ASSIGNMENT -
Exact copy, pictures excluded: please retype the lines from the start of the material through the line containing "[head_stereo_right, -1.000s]", both ends included, and nothing more.

######

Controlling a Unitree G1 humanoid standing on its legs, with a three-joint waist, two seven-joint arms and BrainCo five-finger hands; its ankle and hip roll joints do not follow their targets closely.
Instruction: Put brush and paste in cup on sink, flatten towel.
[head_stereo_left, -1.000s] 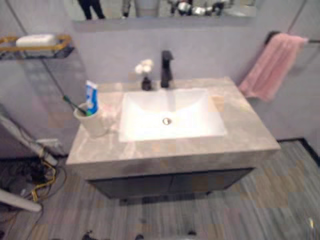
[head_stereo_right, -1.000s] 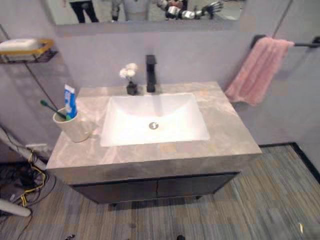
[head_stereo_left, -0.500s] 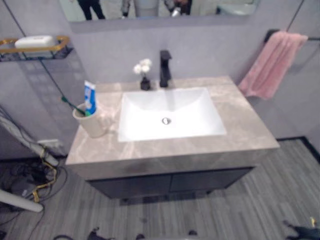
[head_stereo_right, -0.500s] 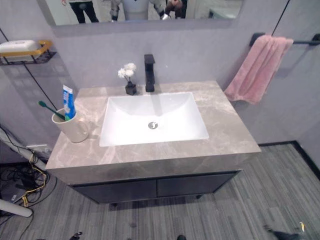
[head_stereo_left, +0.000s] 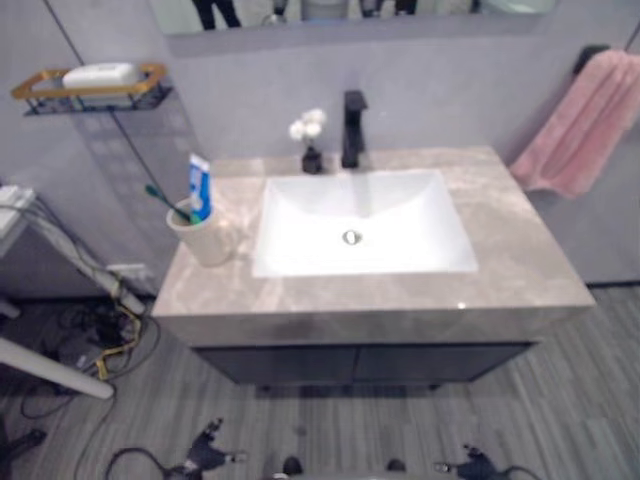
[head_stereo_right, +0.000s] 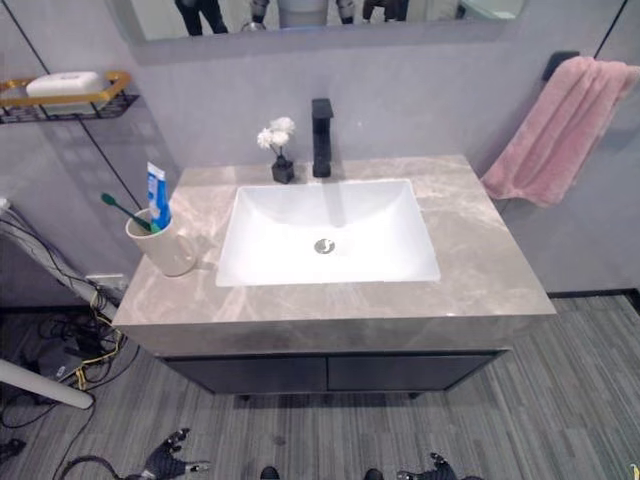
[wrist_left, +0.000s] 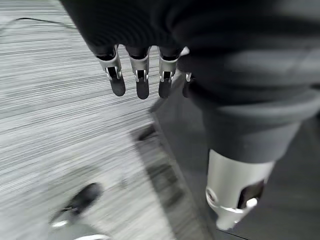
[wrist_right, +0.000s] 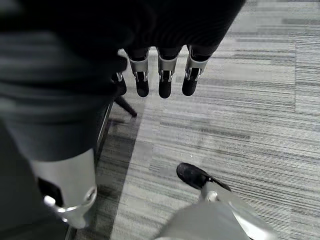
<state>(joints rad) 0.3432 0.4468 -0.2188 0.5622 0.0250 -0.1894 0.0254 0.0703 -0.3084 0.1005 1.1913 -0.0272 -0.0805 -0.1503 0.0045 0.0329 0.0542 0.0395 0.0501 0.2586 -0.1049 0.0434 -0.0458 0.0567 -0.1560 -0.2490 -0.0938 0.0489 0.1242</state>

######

FINAL ANSWER -
Controlling a Unitree G1 humanoid standing on its legs, with a three-joint waist, two seven-joint arms and BrainCo five-finger hands; its ankle and hip roll joints do not follow their targets closely.
Instruction: Put brush and paste in cup on sink, flatten towel.
[head_stereo_left, -1.000s] 
[head_stereo_right, -1.000s] 

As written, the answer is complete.